▶ [What needs to be done]: Once you reach the line containing "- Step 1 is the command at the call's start", reproduce it and every later line exactly, through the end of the data.

▶ [Entries provided]:
- Opening Delimiter -

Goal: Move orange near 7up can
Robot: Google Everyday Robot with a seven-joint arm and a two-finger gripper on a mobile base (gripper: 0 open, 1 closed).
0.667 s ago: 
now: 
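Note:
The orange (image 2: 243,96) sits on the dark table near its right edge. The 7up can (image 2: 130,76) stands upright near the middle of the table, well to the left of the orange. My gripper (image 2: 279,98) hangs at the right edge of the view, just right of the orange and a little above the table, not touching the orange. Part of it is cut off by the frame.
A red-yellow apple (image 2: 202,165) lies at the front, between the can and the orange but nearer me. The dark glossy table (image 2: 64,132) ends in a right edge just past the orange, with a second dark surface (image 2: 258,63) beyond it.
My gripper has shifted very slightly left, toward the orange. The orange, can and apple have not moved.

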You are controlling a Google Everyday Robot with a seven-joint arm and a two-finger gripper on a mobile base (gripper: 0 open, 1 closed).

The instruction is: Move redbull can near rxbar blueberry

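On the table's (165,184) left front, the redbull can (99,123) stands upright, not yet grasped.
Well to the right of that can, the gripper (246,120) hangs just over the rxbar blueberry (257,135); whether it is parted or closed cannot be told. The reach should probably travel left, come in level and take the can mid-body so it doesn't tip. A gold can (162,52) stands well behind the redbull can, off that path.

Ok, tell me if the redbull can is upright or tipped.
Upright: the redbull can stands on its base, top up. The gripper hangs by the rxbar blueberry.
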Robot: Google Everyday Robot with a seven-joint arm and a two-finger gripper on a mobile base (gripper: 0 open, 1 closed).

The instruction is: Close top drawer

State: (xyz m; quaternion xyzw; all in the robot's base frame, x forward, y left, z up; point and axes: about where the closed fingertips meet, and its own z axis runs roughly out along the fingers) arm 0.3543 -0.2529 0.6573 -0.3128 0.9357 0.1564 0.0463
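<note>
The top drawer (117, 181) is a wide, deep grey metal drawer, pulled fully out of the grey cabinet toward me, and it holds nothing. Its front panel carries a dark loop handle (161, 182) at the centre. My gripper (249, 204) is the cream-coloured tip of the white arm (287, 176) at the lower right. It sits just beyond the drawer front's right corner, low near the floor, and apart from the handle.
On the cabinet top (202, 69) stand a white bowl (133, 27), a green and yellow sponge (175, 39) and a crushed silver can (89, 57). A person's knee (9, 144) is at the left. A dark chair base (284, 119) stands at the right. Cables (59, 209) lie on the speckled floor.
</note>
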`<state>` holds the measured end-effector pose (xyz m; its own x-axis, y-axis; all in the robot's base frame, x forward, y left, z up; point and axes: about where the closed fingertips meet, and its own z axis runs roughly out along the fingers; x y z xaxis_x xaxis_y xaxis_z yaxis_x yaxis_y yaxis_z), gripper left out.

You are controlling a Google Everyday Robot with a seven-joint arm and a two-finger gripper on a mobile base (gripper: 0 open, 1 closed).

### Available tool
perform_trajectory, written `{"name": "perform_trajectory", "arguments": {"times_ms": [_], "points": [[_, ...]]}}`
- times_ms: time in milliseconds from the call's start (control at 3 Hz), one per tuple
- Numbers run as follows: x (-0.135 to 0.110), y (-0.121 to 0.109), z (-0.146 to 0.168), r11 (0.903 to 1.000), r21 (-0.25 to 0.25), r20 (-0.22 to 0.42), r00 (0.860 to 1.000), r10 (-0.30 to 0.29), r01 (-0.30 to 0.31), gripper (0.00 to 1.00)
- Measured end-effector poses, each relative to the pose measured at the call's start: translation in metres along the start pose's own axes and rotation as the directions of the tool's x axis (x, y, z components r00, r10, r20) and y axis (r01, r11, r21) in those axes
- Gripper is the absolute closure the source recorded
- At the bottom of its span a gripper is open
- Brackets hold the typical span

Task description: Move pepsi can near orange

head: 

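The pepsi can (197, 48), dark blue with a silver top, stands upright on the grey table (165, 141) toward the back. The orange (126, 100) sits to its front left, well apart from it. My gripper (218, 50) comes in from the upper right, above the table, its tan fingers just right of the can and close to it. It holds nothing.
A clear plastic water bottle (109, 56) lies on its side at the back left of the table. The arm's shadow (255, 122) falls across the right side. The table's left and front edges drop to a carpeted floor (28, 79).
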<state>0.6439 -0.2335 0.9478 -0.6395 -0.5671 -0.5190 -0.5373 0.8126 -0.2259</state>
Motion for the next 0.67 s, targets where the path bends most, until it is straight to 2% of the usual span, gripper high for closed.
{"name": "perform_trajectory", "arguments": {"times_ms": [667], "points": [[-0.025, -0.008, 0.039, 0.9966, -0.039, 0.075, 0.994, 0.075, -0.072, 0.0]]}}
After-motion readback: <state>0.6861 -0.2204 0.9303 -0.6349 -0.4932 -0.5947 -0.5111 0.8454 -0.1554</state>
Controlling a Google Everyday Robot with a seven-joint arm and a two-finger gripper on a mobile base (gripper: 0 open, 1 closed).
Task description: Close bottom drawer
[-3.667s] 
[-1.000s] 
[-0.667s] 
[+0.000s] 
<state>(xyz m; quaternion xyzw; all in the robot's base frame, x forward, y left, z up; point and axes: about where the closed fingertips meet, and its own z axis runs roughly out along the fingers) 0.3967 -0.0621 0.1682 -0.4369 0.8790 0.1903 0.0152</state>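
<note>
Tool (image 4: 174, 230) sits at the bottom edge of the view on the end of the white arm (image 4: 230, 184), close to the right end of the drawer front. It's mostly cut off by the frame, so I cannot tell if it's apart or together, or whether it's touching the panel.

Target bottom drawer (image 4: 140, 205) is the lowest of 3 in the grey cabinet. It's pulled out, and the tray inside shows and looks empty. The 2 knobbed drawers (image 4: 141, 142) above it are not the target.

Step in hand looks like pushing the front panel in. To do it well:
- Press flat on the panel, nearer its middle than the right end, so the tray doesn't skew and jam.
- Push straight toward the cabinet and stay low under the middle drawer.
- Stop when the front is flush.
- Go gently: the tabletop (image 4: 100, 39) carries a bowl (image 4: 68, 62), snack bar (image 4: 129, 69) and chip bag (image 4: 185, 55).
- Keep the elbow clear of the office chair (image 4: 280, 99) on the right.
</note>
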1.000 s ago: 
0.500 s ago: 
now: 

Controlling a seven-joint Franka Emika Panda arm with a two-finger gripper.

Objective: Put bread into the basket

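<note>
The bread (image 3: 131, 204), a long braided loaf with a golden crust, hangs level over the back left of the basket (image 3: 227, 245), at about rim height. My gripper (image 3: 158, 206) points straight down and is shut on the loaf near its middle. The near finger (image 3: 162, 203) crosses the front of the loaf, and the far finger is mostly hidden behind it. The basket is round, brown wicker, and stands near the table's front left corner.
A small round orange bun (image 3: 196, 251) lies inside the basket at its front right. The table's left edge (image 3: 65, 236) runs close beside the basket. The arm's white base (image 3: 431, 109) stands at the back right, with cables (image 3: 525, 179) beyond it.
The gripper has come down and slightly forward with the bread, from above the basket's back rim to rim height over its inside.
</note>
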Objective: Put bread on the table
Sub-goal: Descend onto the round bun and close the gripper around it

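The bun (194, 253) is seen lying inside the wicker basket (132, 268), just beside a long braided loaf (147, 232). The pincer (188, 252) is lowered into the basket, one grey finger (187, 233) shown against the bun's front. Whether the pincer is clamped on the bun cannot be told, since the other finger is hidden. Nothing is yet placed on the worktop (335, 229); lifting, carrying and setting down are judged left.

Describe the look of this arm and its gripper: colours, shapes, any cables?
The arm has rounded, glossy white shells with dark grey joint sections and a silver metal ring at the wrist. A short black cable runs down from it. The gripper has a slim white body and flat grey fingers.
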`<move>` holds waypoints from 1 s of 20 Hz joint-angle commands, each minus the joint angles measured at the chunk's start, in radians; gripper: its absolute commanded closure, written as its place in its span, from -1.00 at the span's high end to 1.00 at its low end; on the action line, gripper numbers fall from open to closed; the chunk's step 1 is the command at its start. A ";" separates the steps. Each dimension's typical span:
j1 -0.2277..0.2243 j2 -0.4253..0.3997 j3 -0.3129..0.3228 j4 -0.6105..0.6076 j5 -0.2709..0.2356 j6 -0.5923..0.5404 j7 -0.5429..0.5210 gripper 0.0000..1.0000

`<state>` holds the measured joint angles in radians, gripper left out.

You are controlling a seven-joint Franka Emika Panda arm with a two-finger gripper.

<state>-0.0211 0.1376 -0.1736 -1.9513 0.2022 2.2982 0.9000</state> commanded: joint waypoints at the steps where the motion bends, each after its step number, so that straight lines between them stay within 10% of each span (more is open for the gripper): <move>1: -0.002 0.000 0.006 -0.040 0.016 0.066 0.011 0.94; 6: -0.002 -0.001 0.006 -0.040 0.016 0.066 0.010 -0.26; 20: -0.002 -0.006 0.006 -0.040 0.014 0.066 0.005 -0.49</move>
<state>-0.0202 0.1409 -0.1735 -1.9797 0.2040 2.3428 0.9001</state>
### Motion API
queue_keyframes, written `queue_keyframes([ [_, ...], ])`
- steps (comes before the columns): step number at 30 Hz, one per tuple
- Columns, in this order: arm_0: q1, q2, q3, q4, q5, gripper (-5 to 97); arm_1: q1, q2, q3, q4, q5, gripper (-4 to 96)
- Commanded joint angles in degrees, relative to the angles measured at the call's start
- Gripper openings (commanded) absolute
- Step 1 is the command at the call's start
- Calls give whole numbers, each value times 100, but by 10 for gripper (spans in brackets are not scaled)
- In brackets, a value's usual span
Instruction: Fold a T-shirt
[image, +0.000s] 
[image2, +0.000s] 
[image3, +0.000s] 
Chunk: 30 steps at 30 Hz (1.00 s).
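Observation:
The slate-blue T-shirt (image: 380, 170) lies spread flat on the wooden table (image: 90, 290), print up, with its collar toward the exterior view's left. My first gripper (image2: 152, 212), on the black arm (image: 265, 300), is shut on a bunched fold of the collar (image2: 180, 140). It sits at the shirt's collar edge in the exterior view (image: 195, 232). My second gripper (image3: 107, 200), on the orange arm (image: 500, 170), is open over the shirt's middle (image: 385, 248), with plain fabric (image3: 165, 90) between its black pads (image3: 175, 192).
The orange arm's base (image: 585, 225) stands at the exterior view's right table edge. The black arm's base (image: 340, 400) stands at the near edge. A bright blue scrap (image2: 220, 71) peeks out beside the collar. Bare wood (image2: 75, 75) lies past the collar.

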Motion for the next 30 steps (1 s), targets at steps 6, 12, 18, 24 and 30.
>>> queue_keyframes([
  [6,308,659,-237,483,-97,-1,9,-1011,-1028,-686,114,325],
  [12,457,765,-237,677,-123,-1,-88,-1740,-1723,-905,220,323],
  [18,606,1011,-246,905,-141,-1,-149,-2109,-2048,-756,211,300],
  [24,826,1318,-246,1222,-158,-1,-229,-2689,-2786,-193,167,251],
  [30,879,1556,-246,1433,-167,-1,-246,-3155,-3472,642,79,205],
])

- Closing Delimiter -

▶ [Completed exercise]:
- Step 1 is the command at the call's start
- Calls give whole numbers, each value times 100, but by 10 for gripper (spans in brackets are not scaled)
- In brackets, a value's usual span
Instruction: Fold a T-shirt
[image, +0.000s] 
[image2, +0.000s] 
[image3, +0.000s] 
Chunk: 30 steps at 30 Hz (1.00 s).
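Observation:
The slate-blue T-shirt (image: 380, 170) lies spread flat on the wooden table (image: 90, 290), print up, with its collar toward the exterior view's left. My first gripper (image2: 152, 212), on the black arm (image: 265, 300), is shut on a bunched fold of the collar (image2: 180, 140). It sits at the shirt's collar edge in the exterior view (image: 195, 232). My second gripper (image3: 107, 200), on the orange arm (image: 500, 170), is open over the shirt's middle (image: 385, 248), with plain fabric (image3: 165, 90) between its black pads (image3: 175, 192).
The orange arm's base (image: 585, 225) stands at the exterior view's right table edge. The black arm's base (image: 340, 400) stands at the near edge. A bright blue scrap (image2: 220, 71) peeks out beside the collar. Bare wood (image2: 75, 75) lies past the collar.
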
Motion for the next 30 steps (1 s), targets at steps 6, 12, 18, 24 and 30.
>>> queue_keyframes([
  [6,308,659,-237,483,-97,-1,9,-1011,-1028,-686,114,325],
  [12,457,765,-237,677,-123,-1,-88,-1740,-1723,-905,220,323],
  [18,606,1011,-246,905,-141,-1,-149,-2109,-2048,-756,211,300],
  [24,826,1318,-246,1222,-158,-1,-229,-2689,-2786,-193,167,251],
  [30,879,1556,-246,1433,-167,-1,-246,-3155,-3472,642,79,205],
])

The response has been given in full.